Firms want health reform
A survey of Utah small-business owners should erase any doubt that the country needs to reform health care, and reform it now.
Businesses here with two to 100 employees not only rank the cost of medical care — insurance rates in particular — as the single biggest financial impediment in their companies, more than two-thirds of arguably the most free-market-oriented economic sector in the country are demanding comprehensive change, even if it means partnering with state and federal government.
"That's because this very pragmatic, bottom-line oriented core of the economy recognizes that it's going to require partnership of individuals, employers, insurers, health-care providers and yes, government, to fix the system," said John Arensmeyer, founder and chief executive officer of Small Business Majority. The national small-business advocacy group has been targeting health-care reform for four years. The group announced the results of its latest random poll of Utah small businesses at a Wednesday news conference.

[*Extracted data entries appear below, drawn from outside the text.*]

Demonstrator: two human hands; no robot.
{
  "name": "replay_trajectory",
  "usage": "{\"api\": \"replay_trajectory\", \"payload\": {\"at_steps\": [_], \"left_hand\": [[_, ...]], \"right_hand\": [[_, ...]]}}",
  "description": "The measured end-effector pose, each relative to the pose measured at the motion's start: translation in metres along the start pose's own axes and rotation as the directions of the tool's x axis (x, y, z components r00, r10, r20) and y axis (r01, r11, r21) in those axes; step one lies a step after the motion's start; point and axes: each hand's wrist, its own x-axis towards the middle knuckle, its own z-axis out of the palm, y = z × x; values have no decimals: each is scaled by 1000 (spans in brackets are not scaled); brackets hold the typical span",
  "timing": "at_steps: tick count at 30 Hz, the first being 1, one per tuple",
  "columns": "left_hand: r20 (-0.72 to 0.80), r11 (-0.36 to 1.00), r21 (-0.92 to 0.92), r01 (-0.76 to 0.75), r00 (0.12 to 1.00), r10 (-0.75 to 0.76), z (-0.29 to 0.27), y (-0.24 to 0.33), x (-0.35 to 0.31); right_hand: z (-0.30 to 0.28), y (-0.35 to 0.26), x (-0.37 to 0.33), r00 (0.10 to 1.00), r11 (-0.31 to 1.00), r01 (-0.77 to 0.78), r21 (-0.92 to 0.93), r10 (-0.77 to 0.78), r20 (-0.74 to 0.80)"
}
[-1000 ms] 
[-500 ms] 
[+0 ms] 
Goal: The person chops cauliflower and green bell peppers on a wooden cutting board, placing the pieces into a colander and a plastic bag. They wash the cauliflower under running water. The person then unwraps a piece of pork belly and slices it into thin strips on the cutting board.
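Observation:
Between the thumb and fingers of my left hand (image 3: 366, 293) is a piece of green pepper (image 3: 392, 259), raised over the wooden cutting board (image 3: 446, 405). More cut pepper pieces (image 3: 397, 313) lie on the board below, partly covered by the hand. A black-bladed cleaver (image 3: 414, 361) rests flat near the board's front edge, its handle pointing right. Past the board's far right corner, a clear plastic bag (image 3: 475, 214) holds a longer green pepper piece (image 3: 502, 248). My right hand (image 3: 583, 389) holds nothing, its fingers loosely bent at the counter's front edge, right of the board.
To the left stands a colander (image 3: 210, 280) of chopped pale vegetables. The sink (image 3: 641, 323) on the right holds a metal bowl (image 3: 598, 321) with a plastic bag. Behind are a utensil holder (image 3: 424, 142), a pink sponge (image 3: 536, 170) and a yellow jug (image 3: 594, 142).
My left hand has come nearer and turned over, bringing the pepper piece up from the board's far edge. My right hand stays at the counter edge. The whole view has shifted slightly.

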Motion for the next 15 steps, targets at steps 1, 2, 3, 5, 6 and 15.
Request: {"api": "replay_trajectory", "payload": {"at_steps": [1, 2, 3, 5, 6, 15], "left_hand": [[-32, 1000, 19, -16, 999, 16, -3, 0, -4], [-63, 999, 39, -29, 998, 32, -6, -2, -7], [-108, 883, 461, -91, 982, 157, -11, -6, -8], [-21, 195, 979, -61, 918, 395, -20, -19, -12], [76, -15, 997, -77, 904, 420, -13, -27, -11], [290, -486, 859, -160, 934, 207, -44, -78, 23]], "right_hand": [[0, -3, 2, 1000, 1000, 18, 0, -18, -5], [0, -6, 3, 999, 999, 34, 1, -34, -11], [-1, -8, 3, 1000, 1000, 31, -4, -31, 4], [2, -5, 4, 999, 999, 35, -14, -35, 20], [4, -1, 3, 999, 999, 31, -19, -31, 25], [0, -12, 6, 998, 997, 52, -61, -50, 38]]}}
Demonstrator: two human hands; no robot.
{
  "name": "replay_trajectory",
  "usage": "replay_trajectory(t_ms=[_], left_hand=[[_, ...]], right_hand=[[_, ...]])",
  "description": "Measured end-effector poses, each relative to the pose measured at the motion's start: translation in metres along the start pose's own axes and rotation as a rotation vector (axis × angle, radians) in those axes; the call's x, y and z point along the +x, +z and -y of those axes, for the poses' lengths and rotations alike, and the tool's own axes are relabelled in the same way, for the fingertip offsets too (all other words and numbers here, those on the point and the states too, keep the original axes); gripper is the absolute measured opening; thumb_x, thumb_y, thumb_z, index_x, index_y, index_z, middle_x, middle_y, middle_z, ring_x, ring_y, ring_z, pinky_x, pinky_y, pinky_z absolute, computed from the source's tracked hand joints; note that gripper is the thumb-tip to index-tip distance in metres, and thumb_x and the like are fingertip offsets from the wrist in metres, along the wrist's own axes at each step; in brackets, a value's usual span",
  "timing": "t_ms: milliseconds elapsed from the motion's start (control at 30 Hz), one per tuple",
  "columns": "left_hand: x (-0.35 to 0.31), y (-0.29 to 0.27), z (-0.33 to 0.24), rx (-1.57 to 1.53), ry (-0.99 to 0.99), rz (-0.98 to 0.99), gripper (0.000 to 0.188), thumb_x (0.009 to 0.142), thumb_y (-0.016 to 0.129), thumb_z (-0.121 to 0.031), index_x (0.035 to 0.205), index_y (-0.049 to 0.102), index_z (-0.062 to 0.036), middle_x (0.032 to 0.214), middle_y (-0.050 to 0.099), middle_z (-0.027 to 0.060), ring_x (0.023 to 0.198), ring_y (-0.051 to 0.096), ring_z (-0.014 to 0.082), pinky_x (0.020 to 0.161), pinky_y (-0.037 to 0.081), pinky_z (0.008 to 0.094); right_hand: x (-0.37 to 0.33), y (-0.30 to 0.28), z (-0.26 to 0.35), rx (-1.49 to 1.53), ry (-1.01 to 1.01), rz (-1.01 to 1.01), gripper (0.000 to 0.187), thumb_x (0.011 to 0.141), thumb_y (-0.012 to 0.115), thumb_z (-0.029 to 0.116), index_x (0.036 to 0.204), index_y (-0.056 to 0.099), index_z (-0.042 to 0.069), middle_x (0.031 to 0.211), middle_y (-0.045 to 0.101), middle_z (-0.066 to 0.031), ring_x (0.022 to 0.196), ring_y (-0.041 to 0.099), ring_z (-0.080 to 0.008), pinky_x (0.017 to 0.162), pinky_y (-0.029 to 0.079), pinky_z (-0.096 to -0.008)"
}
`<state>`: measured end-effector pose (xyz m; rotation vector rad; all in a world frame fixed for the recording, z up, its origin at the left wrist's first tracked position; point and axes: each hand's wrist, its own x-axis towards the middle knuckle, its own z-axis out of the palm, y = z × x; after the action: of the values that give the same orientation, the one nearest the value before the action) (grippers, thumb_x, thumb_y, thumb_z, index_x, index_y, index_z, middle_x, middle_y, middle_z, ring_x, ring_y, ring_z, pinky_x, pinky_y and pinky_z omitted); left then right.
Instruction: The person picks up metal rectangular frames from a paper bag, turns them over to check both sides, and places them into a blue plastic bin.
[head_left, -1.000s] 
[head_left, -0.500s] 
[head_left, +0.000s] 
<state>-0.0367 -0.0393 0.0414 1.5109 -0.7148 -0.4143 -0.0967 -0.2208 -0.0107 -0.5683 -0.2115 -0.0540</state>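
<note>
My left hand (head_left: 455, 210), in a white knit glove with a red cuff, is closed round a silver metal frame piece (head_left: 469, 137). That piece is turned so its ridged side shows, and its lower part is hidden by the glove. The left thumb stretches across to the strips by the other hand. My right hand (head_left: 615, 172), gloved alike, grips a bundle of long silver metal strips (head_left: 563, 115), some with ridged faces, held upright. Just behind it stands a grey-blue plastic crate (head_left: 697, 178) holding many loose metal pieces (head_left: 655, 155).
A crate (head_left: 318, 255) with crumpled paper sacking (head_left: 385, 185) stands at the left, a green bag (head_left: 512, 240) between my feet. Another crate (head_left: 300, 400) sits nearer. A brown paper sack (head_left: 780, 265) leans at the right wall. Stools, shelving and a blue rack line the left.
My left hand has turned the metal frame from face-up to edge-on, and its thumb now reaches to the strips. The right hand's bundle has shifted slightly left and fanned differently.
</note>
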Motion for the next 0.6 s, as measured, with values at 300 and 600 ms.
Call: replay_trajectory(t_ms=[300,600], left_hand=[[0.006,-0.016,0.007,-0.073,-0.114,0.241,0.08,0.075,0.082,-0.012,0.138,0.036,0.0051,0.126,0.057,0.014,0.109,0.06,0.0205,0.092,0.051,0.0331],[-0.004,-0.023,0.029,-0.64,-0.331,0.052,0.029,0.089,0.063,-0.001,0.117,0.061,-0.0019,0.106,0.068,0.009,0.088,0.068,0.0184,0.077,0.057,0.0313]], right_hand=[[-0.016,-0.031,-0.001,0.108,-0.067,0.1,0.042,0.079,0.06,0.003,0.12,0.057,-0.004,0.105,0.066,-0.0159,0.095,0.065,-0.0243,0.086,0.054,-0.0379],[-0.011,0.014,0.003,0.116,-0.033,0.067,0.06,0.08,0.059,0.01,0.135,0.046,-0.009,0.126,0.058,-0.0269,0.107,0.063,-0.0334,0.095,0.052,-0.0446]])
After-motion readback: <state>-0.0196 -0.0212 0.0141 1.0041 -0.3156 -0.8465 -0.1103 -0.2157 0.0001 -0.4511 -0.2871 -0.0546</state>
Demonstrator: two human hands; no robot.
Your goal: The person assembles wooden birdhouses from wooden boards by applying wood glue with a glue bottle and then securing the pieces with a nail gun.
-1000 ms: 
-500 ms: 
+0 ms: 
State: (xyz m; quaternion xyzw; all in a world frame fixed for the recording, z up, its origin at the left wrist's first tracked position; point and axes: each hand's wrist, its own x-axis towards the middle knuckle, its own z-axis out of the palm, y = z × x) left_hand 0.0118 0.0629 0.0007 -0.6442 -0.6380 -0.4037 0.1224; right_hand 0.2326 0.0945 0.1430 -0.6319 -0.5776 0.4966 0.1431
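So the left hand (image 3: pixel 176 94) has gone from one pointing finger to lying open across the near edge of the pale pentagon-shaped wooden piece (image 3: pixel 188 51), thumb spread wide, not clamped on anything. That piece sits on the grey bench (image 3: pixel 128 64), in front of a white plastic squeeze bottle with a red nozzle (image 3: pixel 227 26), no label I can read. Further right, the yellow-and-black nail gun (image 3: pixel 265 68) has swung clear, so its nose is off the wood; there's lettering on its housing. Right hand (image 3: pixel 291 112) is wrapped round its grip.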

"Here and nationwide, the soaring cost of care is dictating whether a business expands, limiting new hires and even if someone starts a new business," Arensmeyer told the Deseret News in an interview. "The vast majority of small-business owners here and across the country believe they have not only the financial but the moral imperative to offer medical insurance."
The survey shows unequivocally that small businesses want the state and federal government to be partners in reform, with the federal government establishing standards but building in flexibility that individual businesses and state governments can live with, the survey shows.
Of the 300 business owners polled in June, 49 percent labeled themselves Republican, 14 percent Democrat and 24 percent said they are independent.
The system has become a "behemoth problem" for the economy, even in a state where health-care costs are lower and quality of care is higher than anywhere in the country, said Natalie Gochnour, the Salt Lake Chamber's CEO.
"Reform is no less critical to the long-term strength of business in Utah," she said, adding that businesses that stop offering coverage and employees who lose or don't enroll in a medical-insurance plan save money in the short run but add to the cost of the system over time, creating the "economic behemoth" that health care has become.
Only 40 percent of Utah businesses provide coverage to employees. That's nearly 30 percent fewer than 15 years ago. The decline has pitched sharply downward in the past few years, and chambers of commerce statewide expect the trend to continue as the economy contracts.